» **Requirement**:
Tally the lines below that hold the string "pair", and report the tally by itself.

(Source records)

= = = = = = =

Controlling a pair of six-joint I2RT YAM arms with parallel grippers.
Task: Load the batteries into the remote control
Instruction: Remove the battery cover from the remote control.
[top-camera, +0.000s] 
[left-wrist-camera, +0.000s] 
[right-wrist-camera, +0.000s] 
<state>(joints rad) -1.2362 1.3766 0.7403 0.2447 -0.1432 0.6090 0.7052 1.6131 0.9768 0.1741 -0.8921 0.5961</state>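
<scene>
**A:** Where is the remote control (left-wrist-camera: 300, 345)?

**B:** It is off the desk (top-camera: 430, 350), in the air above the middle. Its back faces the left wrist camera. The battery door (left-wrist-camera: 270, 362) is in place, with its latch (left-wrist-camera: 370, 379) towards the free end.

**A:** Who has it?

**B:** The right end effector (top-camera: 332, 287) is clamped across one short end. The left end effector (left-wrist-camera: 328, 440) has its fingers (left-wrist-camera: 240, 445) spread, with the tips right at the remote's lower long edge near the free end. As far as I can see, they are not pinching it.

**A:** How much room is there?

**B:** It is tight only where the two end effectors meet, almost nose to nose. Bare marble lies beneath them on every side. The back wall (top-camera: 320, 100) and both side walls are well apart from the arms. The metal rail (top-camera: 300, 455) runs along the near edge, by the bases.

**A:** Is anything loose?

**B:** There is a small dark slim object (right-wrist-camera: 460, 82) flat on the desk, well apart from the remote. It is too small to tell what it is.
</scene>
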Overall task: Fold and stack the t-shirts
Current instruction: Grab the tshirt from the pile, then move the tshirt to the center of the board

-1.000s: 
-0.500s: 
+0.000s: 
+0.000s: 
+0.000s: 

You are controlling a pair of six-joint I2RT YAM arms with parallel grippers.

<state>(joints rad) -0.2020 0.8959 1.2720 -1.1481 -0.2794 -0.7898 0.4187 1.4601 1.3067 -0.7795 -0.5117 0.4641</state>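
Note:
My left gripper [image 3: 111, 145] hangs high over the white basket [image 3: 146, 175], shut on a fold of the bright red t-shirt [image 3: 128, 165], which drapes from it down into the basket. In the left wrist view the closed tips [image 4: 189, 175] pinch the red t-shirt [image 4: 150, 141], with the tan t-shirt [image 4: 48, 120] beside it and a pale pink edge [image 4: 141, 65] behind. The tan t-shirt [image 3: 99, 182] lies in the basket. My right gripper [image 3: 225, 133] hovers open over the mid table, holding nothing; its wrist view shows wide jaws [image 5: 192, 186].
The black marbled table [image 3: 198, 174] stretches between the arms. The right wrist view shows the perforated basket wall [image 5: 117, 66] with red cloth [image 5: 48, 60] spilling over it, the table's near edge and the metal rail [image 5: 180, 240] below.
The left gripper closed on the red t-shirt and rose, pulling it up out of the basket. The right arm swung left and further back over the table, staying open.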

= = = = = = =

» **Task response**:
2